Joanna Harker and Jennifer Ehle as Jane and Elizabeth, the central pair of the novel brought out beautifully by so many scenes between the sisters in Davies’s 1995 P&P


Sidney Parker (Theo James) and Charlotte Heywood (Rose Williams) bypassing one another in Davies’s Sanditon (Part 2)

Dear friends and readers,

A blog on Austen herself is long overdue, so by way of getting back to her texts, I offer tonight two videos on or of film adaptations.


Miss Bingley claims a dance from Darcy at an assembly ball (1940 MGM P&P)


Elizabeth Garvie as Elizabeth (1979 P&P, Fay Weldon)

Over on Janeites@groups.io, Nancy Mayer sent the URL to this interesting (not overlong at all) video: “Book vs. Movie: Pride and Prejudice in Film & TV (1940, 1980, 1995, 2005)” or “Pride and Prejudice by the Book:”

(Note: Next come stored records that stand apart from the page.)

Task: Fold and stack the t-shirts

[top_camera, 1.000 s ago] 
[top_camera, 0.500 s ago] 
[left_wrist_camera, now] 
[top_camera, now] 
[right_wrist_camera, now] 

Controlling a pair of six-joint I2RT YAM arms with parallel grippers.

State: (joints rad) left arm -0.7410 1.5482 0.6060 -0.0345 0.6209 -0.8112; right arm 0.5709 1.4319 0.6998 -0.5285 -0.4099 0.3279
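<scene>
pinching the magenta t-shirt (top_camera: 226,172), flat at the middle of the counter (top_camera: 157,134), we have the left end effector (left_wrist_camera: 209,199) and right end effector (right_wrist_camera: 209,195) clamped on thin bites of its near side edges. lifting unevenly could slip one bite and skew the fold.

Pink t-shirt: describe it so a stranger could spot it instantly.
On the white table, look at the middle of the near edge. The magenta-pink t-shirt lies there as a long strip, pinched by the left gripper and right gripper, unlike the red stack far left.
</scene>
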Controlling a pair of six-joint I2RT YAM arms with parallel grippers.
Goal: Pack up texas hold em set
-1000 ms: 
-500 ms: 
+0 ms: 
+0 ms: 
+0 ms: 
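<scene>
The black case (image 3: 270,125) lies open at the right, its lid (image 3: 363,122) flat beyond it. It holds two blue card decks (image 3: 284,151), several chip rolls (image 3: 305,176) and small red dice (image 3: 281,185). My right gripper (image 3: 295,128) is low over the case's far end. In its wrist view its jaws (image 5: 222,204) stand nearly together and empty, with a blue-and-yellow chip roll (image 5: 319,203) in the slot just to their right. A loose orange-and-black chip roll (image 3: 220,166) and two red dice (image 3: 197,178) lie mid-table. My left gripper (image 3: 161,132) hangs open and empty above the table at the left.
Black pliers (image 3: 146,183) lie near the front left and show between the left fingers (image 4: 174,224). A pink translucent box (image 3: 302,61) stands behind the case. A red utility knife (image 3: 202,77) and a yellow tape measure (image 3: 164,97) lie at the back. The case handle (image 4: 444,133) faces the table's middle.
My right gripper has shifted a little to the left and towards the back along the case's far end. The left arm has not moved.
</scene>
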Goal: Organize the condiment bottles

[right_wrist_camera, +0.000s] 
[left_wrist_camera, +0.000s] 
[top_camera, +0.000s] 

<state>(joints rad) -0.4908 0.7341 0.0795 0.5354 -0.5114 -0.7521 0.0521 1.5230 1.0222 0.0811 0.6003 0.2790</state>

I find it an an excellent video review. It’s not original in approach but each of the four perspectives, and the points made are accurate and as a composition, the whole makes sense. Comparing these four makes sense too because they are (as the narrators says) of the faithful (heritage it’s called sometimes) approach. What makes the video especially good, gives it some distinction is the choice of shots, the scenes and dialogues chosen, and how they are put together. The video-makers had to have watched all movies four over and over again, made very careful slices, and then spent a long time putting together juxtapositions and montages. The one drawback is many of the dialogues from the movies in the clips, are too shortened, not enough of the conversation cited. For example, in Joe Wright’s 2005 P&P, when Claudie Blakeley as Charlotte accusingly says to Elizabeth, before telling Elizabeth of her decision to marry Mr Collins, “don’t you judge” (a few words to this effect), the eloquent speech just afterwards would have brought out not just the quality of the modernization of the language of this one, but the in-depth interpretation offered by the script-writer Deborah Moggach, with some help from Emma Thompson


The incandescent Lawrentian erotic close of Joe Wright’s 2005 P&P, Keira Knightley and Matthew MacFayden as Elizabeth and Darcy (tacked onto the American version)

********************************

Sanditon is now airing on ITV, will in January 2020 be shown on PBS, and the creator, script-writer, Andrew Davies, has a new and freer adaptation of Austen than he’s done before. After watching several of his adaptations over the 2 decades from 1990, we can see how far he has come (going with the era he’s developing a film for) from his first adaptation – he has now “done” P&P, Emma, S&S and Northanger Abbey — all of these very good in their Davies way, a re-vision partly from a male point of view. I note he has said no more and think to myself he is no fan of Mansfield Park and is avoiding the dark melancholy and unfinished state of Persuasion (captured very well in 2007, directed by Adrian Shergold, written by Simon Burke)


Two stills from Andrew Davies’ Sanditon, the first episode, the first glimpses of the place and beach; the second POV Charlotte Heywood (Rose Williams) and Tom Parker (Kris Marshall)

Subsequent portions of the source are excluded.